▶ **Exercise prompt**
Write out every record exactly as it appears. Skip the pictures.
━━━━━ Data provided ━━━━━
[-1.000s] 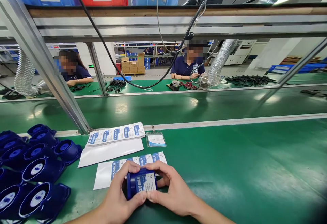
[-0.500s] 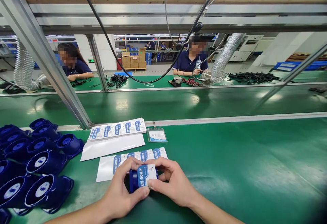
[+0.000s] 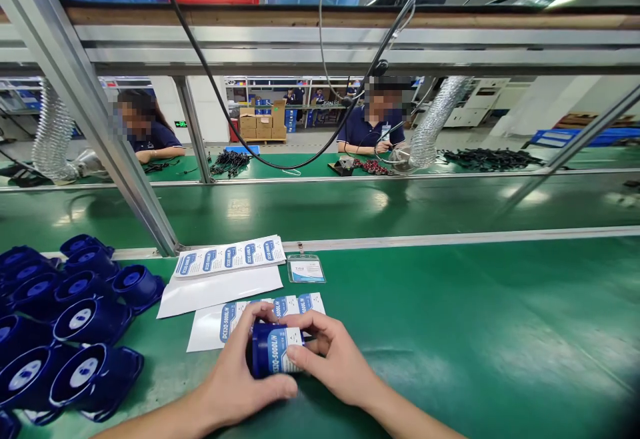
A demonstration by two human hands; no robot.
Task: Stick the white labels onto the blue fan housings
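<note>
A dark blue cylindrical part (image 3: 263,352) with a blue-and-white label (image 3: 284,347) on its side is held just above the green table. My left hand (image 3: 240,372) wraps round its left end, fingers behind and thumb in front below. On the right end is my right hand (image 3: 333,355), its thumb pressing on the label and its fingers behind. Just behind the hands lies a partly covered label sheet (image 3: 205,330). Farther back, another printed label sheet (image 3: 230,257) rests on blank white backing (image 3: 220,292).
Several dark blue housings (image 3: 93,319) crowd the left side of the table (image 3: 450,319). A badge in a clear holder (image 3: 306,269) lies behind the sheets. A metal post (image 3: 110,125) slants at the left. Two people sit across the bench, beyond hanging cables.
The blue part has turned slightly, its label wrapping further round the side. My left thumb has come off it a little. The camera view has tilted up slightly.
</note>
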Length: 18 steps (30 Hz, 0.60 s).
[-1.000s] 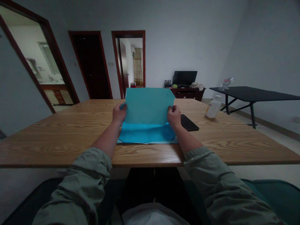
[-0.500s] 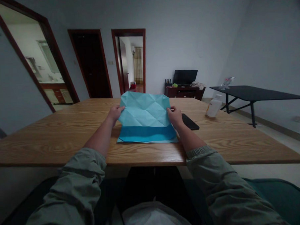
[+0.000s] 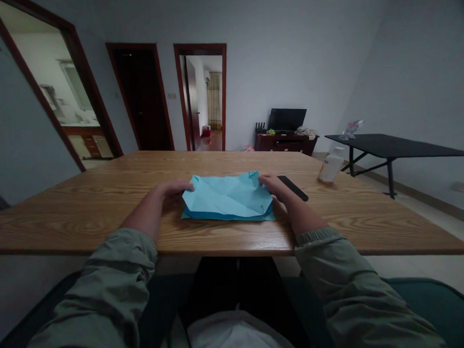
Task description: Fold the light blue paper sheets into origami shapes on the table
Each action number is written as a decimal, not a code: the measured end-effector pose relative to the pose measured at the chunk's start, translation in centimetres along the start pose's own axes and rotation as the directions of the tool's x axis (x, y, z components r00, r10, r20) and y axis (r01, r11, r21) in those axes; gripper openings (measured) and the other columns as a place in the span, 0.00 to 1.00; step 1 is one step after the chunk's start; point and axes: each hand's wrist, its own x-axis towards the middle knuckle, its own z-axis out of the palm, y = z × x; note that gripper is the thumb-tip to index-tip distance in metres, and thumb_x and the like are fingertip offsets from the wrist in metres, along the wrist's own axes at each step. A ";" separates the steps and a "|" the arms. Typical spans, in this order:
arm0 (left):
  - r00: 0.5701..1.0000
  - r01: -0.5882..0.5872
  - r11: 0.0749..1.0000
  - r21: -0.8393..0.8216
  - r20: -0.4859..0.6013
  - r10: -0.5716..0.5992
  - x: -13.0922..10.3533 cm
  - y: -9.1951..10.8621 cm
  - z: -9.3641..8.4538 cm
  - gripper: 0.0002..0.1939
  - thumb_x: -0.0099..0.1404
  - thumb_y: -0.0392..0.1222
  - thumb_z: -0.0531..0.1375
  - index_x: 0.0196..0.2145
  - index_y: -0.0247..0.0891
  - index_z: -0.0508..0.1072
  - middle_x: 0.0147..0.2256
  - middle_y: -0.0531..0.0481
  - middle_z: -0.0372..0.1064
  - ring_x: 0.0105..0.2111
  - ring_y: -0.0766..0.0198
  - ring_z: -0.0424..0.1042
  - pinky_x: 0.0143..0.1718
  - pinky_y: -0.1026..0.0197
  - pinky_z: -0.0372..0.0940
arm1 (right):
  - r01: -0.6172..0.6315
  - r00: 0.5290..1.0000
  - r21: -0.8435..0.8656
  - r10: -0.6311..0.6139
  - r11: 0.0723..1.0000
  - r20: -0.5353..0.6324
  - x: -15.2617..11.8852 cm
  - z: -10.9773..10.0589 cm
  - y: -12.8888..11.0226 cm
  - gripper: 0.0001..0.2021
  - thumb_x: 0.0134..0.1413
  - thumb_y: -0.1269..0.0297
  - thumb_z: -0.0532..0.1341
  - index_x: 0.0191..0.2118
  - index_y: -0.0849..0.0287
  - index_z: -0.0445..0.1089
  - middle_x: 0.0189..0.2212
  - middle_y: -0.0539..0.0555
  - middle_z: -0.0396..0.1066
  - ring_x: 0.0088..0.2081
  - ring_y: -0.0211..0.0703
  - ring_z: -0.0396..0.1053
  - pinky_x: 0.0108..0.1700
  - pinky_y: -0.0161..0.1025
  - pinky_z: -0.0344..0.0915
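Note:
A creased sheet of blue paper [image 3: 227, 193] lies folded low over the wooden table, its lighter face up and a darker blue strip showing along the near edge. My left hand [image 3: 175, 187] pinches the paper's left side, thumb on top and the other fingers mostly hidden. At the right side, my right hand [image 3: 271, 185] grips the paper near its far corner. Small folded flaps show at the far corners.
A black phone [image 3: 293, 187] lies just right of my right hand. Farther right stands a translucent bottle [image 3: 331, 165] on the wooden table [image 3: 114, 210]. Beyond it is a black folding table [image 3: 400, 143]; a television [image 3: 287, 119] stands by the far wall.
Both hands have brought the raised paper flap down toward me, so it now covers most of the darker blue strip. The hands have moved lower and still hold its sides.

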 end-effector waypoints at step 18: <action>0.991 0.022 0.969 0.245 0.124 -0.054 1.7 -1.7 -0.4 0.18 0.44 0.53 0.66 0.21 0.35 0.67 0.16 0.54 0.58 0.16 0.69 0.56 0.18 0.64 0.48 | -0.001 0.996 -0.518 0.050 0.855 0.079 1.7 0.9 2.0 0.12 0.48 0.60 0.57 0.25 0.64 0.71 0.20 0.53 0.67 0.24 0.37 0.65 0.25 0.31 0.56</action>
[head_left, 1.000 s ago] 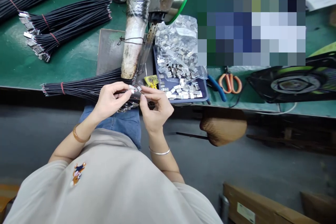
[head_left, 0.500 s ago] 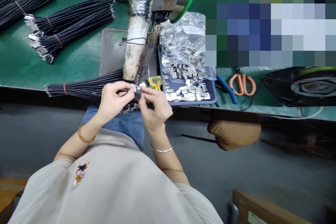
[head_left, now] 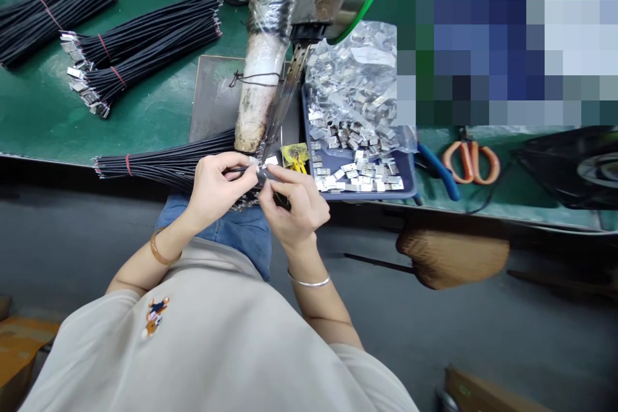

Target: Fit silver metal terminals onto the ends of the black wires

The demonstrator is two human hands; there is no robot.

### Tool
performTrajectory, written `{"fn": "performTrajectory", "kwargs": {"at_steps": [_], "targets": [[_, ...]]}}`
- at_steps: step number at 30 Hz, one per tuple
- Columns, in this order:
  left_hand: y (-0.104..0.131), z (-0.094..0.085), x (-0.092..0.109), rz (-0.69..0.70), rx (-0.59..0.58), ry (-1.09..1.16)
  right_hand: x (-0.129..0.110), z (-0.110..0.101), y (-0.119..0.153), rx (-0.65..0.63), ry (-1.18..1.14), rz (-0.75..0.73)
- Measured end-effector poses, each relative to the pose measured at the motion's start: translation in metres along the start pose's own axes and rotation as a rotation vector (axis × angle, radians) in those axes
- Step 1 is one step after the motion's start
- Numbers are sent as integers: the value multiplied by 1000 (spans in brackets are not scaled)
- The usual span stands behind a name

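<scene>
My left hand [head_left: 223, 188] is closed in a pinch, with a short stretch of black cable [head_left: 236, 170] showing between its fingers. My right hand [head_left: 298, 203] faces it, index finger and thumb bent close together at the cable's end. What lies between those fingertips is too small to make out. A silver USB connector [head_left: 271, 160] shows just beyond the right index fingertip; whether it is held I cannot tell. Both hands are under the lower end of a white wrapped tube [head_left: 253, 93] and a metal wire feeder [head_left: 293, 71]. A bundle of black cables [head_left: 164, 159] passes behind my left hand.
A blue tray [head_left: 410, 174] holds loose silver connectors and a plastic bag [head_left: 360, 71] of more. Yellow tape [head_left: 295, 156] sits at its left. Blue-handled pliers [head_left: 439, 170] and orange-handled scissors [head_left: 470, 161] lie to the right. Tied cable bundles [head_left: 159, 38] lie at upper left.
The whole view has shifted, so everything appears slightly farther right. My right thumb and index finger look a little farther apart, and the silver connector stands out more beyond them.
</scene>
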State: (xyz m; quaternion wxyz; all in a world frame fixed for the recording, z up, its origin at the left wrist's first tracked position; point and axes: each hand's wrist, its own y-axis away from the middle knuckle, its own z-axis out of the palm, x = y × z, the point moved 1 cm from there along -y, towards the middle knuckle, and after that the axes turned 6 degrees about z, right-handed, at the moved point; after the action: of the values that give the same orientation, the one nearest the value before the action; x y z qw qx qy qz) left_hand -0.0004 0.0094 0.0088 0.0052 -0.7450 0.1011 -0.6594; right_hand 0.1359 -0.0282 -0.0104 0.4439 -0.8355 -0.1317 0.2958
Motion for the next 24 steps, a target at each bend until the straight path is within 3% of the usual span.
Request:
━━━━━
▶ **Output of the task**
[-1.000s] 
[-0.500s] 
[+0.000s] 
A demonstration by two human hands; no robot.
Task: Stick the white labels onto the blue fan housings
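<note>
A dark blue cylindrical part (image 3: 263,352) with a blue-and-white label (image 3: 284,347) on its side is held just above the green table. My left hand (image 3: 240,372) wraps round its left end, fingers behind and thumb in front below. On the right end is my right hand (image 3: 333,355), its thumb pressing on the label and its fingers behind. Just behind the hands lies a partly covered label sheet (image 3: 205,330). Farther back, another printed label sheet (image 3: 230,257) rests on blank white backing (image 3: 220,292).
Several dark blue housings (image 3: 93,319) crowd the left side of the table (image 3: 450,319). A badge in a clear holder (image 3: 306,269) lies behind the sheets. A metal post (image 3: 110,125) slants at the left. Two people sit across the bench, beyond hanging cables.
The blue part has turned slightly, its label wrapping further round the side. My left thumb has come off it a little. The camera view has tilted up slightly.
</note>
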Length: 18 steps (30 Hz, 0.60 s).
[-1.000s] 
[-0.500s] 
[+0.000s] 
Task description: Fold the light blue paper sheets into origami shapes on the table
Each action number is written as a decimal, not a code: the measured end-effector pose relative to the pose measured at the chunk's start, translation in centimetres along the start pose's own axes and rotation as the directions of the tool's x axis (x, y, z components r00, r10, r20) and y axis (r01, r11, r21) in those axes; gripper openings (measured) and the other columns as a place in the span, 0.00 to 1.00; step 1 is one step after the chunk's start; point and axes: each hand's wrist, its own x-axis towards the middle knuckle, its own z-axis out of the palm, y = z × x; note that gripper is the thumb-tip to index-tip distance in metres, and thumb_x and the like are fingertip offsets from the wrist in metres, along the wrist's own axes at each step. A ";" separates the steps and a "|" the arms. Typical spans, in this order:
arm0 (left):
  - r00: 0.5701..1.0000
  - r01: -0.5882..0.5872
  - r11: 0.0749..1.0000
  - r21: -0.8393..0.8216
  - r20: -0.4859..0.6013
  - r10: -0.5716..0.5992
  - x: -13.0922..10.3533 cm
  - y: -9.1951..10.8621 cm
  - z: -9.3641..8.4538 cm
  - gripper: 0.0002..0.1939
  - thumb_x: -0.0099..0.1404
  - thumb_y: -0.0392..0.1222
  - thumb_z: -0.0531..0.1375
  - index_x: 0.0196..0.2145
  - index_y: -0.0247..0.0891
  - index_z: -0.0508..0.1072
  - middle_x: 0.0147..0.2256
  - middle_y: -0.0531..0.0481
  - middle_z: -0.0372..0.1064
  - ring_x: 0.0105..0.2111
  - ring_y: -0.0766..0.0198
  - ring_z: -0.0424..0.1042
  - pinky_x: 0.0143..0.1718
  - pinky_y: -0.1026..0.0197
  - pinky_z: -0.0372..0.0940
arm1 (right):
  - r01: -0.6172..0.6315
  - r00: 0.5290..1.0000
  - r21: -0.8435..0.8656
  - r10: -0.6311..0.6139
  - r11: 0.0723..1.0000
  - r20: -0.5353..0.6324
  - x: -15.2617..11.8852 cm
  - z: -10.9773..10.0589 cm
  - y: -12.8888..11.0226 cm
  - gripper: 0.0001..0.2021
  - thumb_x: 0.0134..0.1413
  - thumb_y: -0.1269..0.0297
  - thumb_z: -0.0532..0.1341
  - index_x: 0.0191..0.2118
  - index_y: -0.0849..0.0287
  - index_z: -0.0445..0.1089
  - middle_x: 0.0189..0.2212
  - middle_y: -0.0539..0.0555
  - middle_z: -0.0396..0.1066
  - ring_x: 0.0088..0.2081
  - ring_y: -0.0211..0.0703
  - ring_z: -0.0396..0.1053
  - pinky_x: 0.0108..0.1700
  - pinky_y: -0.0161..0.1025
  - pinky_z: -0.0344..0.0915
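Note:
A creased sheet of blue paper [image 3: 227, 193] lies folded low over the wooden table, its lighter face up and a darker blue strip showing along the near edge. My left hand [image 3: 175, 187] pinches the paper's left side, thumb on top and the other fingers mostly hidden. At the right side, my right hand [image 3: 271, 185] grips the paper near its far corner. Small folded flaps show at the far corners.
A black phone [image 3: 293, 187] lies just right of my right hand. Farther right stands a translucent bottle [image 3: 331, 165] on the wooden table [image 3: 114, 210]. Beyond it is a black folding table [image 3: 400, 143]; a television [image 3: 287, 119] stands by the far wall.
Both hands have brought the raised paper flap down toward me, so it now covers most of the darker blue strip. The hands have moved lower and still hold its sides.
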
 end-effector waypoints at step 18: <action>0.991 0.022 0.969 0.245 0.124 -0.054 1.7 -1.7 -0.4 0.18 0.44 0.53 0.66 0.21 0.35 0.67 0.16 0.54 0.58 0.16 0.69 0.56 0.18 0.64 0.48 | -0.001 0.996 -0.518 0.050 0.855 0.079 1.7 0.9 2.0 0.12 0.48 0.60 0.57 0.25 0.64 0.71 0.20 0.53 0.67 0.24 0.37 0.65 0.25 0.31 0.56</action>
[head_left, 1.000 s ago] 
[head_left, 0.500 s ago] 
[head_left, now] 

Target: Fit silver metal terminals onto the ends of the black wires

The demonstrator is two human hands; there is no robot.

### Tool
performTrajectory, written `{"fn": "performTrajectory", "kwargs": {"at_steps": [_], "targets": [[_, ...]]}}`
- at_steps: step number at 30 Hz, one per tuple
- Columns, in this order:
  left_hand: y (-0.104..0.131), z (-0.094..0.085), x (-0.092..0.109), rz (-0.69..0.70), rx (-0.59..0.58), ry (-1.09..1.16)
  right_hand: x (-0.129..0.110), z (-0.110..0.101), y (-0.119..0.153), rx (-0.65..0.63), ry (-1.18..1.14), rz (-0.75..0.73)
- Measured end-effector poses, each relative to the pose measured at the motion's start: translation in metres along the start pose's own axes and rotation as a rotation vector (axis × angle, radians) in those axes
- Step 1 is one step after the motion's start
- Numbers are sent as integers: the value multiplied by 1000 (spans in brackets are not scaled)
- The usual span stands behind a name

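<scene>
My left hand [head_left: 223, 188] is closed in a pinch, with a short stretch of black cable [head_left: 236, 170] showing between its fingers. My right hand [head_left: 298, 203] faces it, index finger and thumb bent close together at the cable's end. What lies between those fingertips is too small to make out. A silver USB connector [head_left: 271, 160] shows just beyond the right index fingertip; whether it is held I cannot tell. Both hands are under the lower end of a white wrapped tube [head_left: 253, 93] and a metal wire feeder [head_left: 293, 71]. A bundle of black cables [head_left: 164, 159] passes behind my left hand.
A blue tray [head_left: 410, 174] holds loose silver connectors and a plastic bag [head_left: 360, 71] of more. Yellow tape [head_left: 295, 156] sits at its left. Blue-handled pliers [head_left: 439, 170] and orange-handled scissors [head_left: 470, 161] lie to the right. Tied cable bundles [head_left: 159, 38] lie at upper left.
The whole view has shifted, so everything appears slightly farther right. My right thumb and index finger look a little farther apart, and the silver connector stands out more beyond them.
</scene>
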State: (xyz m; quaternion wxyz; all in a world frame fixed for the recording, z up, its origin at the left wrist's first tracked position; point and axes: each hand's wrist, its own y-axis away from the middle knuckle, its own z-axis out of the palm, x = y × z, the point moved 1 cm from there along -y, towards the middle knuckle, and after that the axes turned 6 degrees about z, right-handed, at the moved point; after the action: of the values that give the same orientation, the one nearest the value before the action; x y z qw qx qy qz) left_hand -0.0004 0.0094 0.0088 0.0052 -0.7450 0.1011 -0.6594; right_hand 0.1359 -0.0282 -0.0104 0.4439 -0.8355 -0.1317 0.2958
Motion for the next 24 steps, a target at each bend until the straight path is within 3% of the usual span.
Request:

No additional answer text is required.